EXERCISE INSTRUCTIONS.
Beneath this line are the data; copy exactly the part of them that opens with the line containing "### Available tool" and closes with the line containing "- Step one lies", and only that part.

START THE DATA

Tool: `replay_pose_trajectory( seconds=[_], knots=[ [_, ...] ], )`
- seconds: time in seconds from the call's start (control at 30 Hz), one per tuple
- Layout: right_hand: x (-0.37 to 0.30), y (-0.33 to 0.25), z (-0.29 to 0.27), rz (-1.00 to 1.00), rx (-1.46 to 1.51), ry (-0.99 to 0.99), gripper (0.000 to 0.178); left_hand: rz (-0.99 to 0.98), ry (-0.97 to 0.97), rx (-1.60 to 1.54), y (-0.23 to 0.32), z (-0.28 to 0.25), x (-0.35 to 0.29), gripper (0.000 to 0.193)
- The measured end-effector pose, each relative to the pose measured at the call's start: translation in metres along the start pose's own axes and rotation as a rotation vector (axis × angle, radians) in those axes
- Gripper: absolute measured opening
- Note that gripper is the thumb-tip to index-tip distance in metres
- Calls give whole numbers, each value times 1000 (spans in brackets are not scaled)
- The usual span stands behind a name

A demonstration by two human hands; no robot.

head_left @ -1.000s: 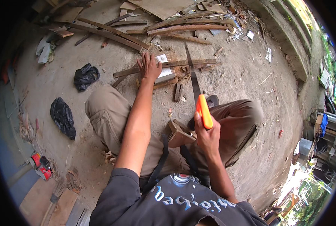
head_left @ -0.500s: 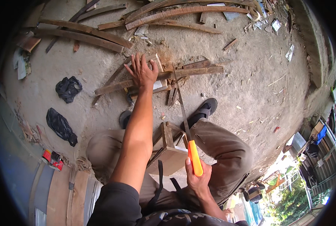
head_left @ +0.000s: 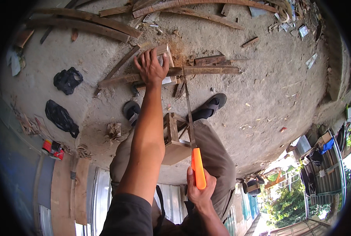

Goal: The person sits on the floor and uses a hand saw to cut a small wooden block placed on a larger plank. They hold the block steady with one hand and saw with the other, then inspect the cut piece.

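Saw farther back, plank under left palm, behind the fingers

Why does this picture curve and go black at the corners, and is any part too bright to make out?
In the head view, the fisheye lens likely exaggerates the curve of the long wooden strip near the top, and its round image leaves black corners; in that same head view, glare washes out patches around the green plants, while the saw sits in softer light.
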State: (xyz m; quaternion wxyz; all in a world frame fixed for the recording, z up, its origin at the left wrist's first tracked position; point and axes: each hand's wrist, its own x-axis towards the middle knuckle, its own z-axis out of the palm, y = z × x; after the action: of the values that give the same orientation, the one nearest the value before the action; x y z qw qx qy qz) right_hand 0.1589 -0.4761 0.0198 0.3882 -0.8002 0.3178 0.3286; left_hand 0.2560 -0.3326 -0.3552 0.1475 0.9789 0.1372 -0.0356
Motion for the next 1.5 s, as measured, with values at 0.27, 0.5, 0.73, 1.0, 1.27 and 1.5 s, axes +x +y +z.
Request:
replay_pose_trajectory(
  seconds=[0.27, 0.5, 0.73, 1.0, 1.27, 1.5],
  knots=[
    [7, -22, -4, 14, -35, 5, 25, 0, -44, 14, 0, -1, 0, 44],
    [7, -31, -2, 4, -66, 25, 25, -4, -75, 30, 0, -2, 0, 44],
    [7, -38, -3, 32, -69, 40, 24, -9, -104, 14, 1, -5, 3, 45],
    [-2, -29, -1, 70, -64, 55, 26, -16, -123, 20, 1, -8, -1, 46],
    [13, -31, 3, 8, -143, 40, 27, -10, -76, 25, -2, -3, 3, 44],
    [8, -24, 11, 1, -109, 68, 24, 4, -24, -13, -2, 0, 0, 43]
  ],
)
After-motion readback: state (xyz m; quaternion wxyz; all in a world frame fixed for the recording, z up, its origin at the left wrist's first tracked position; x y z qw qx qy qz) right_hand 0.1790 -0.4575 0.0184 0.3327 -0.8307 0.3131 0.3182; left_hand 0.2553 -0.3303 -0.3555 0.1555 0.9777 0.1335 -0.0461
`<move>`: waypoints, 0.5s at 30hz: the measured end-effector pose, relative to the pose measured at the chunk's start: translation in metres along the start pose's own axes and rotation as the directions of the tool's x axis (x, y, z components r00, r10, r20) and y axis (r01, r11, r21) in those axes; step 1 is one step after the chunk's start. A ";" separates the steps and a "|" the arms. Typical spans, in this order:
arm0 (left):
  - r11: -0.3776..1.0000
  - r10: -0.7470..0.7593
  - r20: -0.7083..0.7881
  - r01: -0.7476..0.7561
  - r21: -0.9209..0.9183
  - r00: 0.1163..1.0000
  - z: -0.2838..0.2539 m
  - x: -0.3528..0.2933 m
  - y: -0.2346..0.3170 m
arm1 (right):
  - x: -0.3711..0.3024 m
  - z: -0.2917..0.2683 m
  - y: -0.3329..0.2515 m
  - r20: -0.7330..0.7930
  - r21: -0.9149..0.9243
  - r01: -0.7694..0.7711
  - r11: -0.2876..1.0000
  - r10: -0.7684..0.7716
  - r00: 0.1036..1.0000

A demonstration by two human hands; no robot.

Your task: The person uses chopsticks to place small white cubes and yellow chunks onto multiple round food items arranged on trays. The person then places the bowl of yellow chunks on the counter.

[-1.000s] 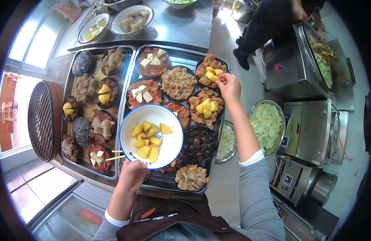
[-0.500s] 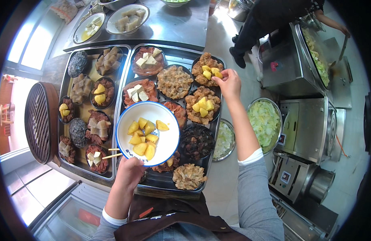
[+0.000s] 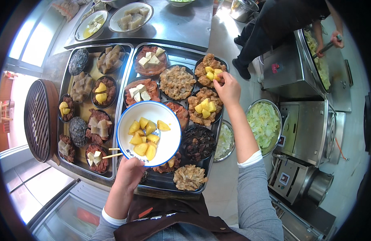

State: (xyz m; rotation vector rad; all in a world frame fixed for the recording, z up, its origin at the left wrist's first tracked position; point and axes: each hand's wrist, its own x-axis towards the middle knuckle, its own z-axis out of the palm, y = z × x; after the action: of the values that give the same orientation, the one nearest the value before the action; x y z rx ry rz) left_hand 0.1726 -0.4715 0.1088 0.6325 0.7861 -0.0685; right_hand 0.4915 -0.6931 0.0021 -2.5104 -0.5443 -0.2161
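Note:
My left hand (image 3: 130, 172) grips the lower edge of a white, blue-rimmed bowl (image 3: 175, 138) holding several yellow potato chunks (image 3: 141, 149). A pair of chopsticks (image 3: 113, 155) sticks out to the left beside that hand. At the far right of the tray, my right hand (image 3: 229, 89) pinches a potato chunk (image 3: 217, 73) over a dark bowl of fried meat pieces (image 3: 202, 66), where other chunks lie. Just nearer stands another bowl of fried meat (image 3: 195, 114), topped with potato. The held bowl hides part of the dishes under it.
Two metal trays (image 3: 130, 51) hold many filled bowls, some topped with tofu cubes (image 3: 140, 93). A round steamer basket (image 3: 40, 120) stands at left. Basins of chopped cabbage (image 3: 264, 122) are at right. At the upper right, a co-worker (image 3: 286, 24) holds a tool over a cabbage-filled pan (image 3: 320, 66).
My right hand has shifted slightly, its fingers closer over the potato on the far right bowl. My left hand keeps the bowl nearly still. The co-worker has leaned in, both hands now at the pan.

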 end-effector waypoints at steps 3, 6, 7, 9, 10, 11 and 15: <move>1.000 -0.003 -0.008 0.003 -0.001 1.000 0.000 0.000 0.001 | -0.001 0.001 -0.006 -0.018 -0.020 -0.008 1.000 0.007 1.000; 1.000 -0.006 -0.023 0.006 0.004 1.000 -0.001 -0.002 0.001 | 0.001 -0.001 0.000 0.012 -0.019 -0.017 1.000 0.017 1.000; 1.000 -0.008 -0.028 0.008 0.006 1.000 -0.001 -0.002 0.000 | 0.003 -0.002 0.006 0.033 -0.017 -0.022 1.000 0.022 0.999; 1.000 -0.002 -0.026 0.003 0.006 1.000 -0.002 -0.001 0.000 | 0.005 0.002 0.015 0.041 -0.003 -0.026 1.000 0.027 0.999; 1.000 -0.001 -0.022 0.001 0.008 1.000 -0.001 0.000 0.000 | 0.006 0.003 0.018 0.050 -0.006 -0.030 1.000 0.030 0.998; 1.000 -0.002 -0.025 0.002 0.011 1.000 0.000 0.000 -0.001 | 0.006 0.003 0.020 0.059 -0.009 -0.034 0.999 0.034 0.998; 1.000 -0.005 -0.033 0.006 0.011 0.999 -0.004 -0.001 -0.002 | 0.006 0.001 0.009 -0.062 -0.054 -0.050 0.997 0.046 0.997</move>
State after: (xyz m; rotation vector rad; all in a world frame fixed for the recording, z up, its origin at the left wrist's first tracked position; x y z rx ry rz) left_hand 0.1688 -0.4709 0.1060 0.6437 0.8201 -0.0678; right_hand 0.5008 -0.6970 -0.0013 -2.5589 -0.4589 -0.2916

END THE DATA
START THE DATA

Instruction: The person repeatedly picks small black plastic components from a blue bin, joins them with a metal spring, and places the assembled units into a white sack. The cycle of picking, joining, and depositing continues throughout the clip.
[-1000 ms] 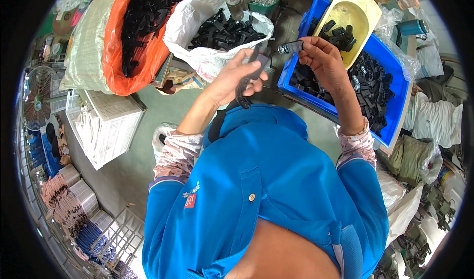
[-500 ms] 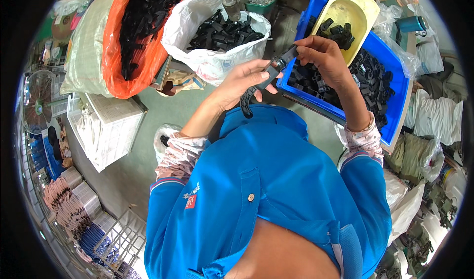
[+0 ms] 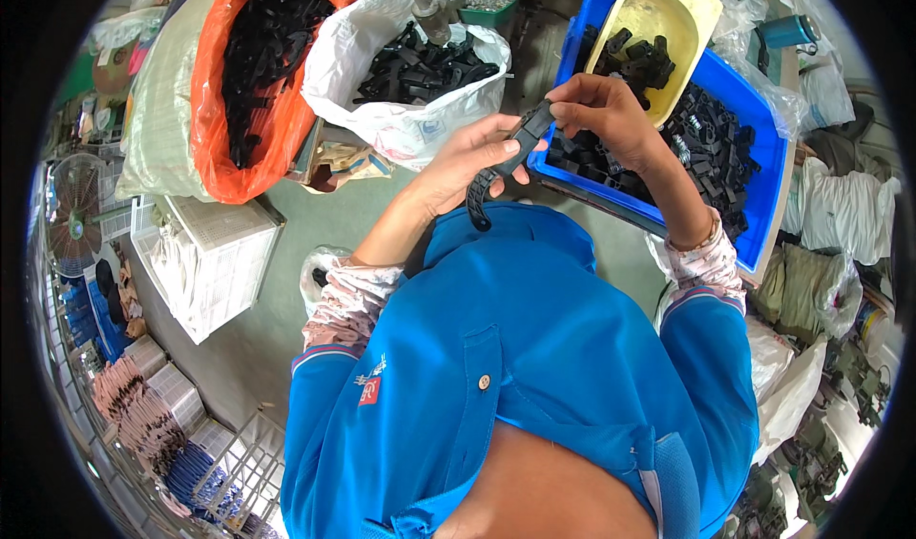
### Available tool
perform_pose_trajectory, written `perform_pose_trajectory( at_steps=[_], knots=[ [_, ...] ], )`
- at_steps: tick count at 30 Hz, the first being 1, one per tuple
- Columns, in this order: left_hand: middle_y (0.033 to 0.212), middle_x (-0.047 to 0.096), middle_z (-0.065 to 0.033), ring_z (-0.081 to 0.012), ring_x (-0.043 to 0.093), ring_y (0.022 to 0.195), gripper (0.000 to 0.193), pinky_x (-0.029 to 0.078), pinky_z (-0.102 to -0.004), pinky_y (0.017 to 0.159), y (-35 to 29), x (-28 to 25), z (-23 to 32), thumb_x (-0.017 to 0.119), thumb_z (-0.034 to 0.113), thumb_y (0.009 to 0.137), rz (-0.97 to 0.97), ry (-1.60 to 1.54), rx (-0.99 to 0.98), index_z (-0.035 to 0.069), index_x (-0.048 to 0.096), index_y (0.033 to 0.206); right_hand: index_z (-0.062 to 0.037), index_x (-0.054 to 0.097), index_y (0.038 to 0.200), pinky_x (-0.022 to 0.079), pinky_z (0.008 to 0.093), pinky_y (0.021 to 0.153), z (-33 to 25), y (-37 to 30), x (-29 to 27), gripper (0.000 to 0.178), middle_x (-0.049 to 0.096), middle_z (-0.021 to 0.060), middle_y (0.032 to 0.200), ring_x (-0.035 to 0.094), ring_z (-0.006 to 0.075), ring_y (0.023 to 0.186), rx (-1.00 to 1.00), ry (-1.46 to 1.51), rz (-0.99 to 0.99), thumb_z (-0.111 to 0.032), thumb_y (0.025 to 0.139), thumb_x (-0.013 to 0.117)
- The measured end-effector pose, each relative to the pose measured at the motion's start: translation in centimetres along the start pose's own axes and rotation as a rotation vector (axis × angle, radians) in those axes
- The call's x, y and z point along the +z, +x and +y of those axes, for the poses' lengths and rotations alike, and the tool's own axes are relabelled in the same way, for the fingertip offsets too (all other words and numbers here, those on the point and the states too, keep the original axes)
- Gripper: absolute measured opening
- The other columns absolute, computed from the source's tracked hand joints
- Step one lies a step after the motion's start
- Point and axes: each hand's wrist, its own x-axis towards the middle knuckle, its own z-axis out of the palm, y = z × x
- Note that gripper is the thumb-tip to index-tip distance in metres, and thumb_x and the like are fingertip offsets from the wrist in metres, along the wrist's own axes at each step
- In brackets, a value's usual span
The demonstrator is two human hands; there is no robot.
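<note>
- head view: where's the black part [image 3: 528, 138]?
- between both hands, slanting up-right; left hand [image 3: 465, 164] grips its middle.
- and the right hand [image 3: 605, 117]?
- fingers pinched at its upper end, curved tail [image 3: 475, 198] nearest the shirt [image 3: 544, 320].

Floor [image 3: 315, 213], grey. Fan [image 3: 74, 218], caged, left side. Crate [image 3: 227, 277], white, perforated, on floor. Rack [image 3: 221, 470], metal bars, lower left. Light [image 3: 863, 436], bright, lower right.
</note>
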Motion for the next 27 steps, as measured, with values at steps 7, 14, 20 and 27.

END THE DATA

WORKED SOLUTION.
### Available tool
perform_pose_trajectory, written `perform_pose_trajectory( at_steps=[_], knots=[ [_, ...] ], )`
- at_steps: tick count at 30 Hz, the first being 1, one per tuple
- Columns, in this order: left_hand: middle_y (0.033 to 0.212), middle_x (-0.047 to 0.096), middle_z (-0.065 to 0.033), ring_z (-0.081 to 0.012), ring_x (-0.043 to 0.093), ring_y (0.022 to 0.195), gripper (0.000 to 0.193), pinky_x (-0.029 to 0.078), pinky_z (-0.102 to -0.004), pinky_y (0.017 to 0.159), y (-35 to 29), x (-28 to 25), z (-23 to 32), thumb_x (-0.017 to 0.119), thumb_z (-0.034 to 0.113), thumb_y (0.009 to 0.137), rz (-0.97 to 0.97), ry (-1.60 to 1.54), rx (-0.99 to 0.98), index_z (-0.035 to 0.069), index_x (-0.048 to 0.096), index_y (0.033 to 0.206); right_hand: index_z (-0.062 to 0.037), index_x (-0.054 to 0.097), index_y (0.038 to 0.200), pinky_x (-0.022 to 0.079), pinky_z (0.008 to 0.093), pinky_y (0.021 to 0.153), z (-33 to 25), y (-37 to 30), x (-29 to 27), gripper (0.000 to 0.178), middle_x (-0.049 to 0.096), middle_z (-0.021 to 0.060), middle_y (0.032 to 0.200), ring_x (-0.035 to 0.094), ring_z (-0.006 to 0.075), ring_y (0.023 to 0.186), rx (-1.00 to 1.00), ry (-1.46 to 1.51), rz (-0.99 to 0.99), thumb_z (-0.111 to 0.032), thumb_y (0.025 to 0.139), thumb_x (-0.013 to 0.117)
- The measured end-effector pose, each relative to the pose measured at the motion's start: translation in centimetres along the start pose's own axes and rotation as a rotation vector (axis × angle, radians) in those axes
- The call's x, y and z point along the +z, +x and +y of those axes, for the poses' lengths and rotations alike, and the tool's own axes are relabelled in the same way, for the fingertip offsets too (all other words and numbers here, those on the point and the states too, keep the original axes)
- Gripper: absolute measured opening
- The other columns absolute, computed from the source's tracked hand joints
- Step one lies a step after the motion's start

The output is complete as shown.